1. Use Taylor's expansion about zero to find approximations as follows. You need
not compute explicitly the finite sums.

(a) sin(1) to within 10^-12; (b) e to within 10^-18:


3. I know that the taylor expansion for e is e=\sum_{n=1}^{\infty}\frac{1}x^{n}/n! and I aslo know that sine has a similar expansion my problem is with how to determine when the sum is in specific tolerence range, any ideas?

 

[Mark44]

Does the 1 in sin(1) denote 1 degree? If so, you're going to have to use a value of pi/180.

Do you know the Maclaurin series for sin(x)?
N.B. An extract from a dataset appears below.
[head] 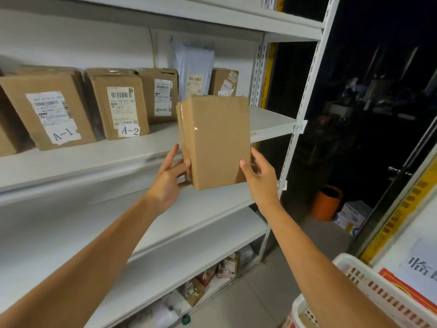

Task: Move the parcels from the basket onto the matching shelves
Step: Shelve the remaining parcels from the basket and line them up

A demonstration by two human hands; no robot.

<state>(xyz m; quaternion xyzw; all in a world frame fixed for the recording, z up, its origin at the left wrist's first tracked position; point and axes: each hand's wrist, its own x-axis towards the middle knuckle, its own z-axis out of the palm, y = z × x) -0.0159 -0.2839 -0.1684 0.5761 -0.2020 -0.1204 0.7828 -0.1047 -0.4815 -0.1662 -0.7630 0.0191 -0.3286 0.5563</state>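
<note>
The box (pixel 215 138) stands tall in the middle of the frame, long side up and down, plain face toward us, just in front of the shelf (pixel 272 121). The left hand (pixel 169 176) and right hand (pixel 259 178) grip its bottom corners, thumbs on the front, fingers curled round the sides. The basket (pixel 350 263) at lower right is cut off.

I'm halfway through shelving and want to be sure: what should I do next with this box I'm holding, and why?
Probably ease the box forward and set it on the bare right end of the shelf. Both the left hand and right hand hold it level with that gap, beside the standing boxes. Its near face shows no label, so I cannot confirm the match.
</note>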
That's the Taylor's series for sin(x) about 0. If you don't know it, I suggest looking it up.

The Maclaurin series for sin(x) is an alternating series, and it is known that for a convergent alternating series, the error in approximating by the Maclaurin polynomial of a given degree is less than the absolute value of the first unused term.

 

[C.E]

The question does not, say (lets assume it is in radians). What about for e? that is not an altenating series.

 

[Dick]

If it's not alternating then use a form for a taylor series remainder term.

 

[Mark44]

The question does not, say (lets assume it is in radians). What about for e? that is not an altenating series.

You should check with the instructor. Although it would be ordinarily be reasonable to assume that 1 shown without any explicit dimensions meant radians, 1 radian is much farther away from 0 than is 1 degree, and this will definitely affect how many terms you need so that your answer is accurate to 11 or 12 decimal places. My best guess is that the problem is really about the sine of 1 degree.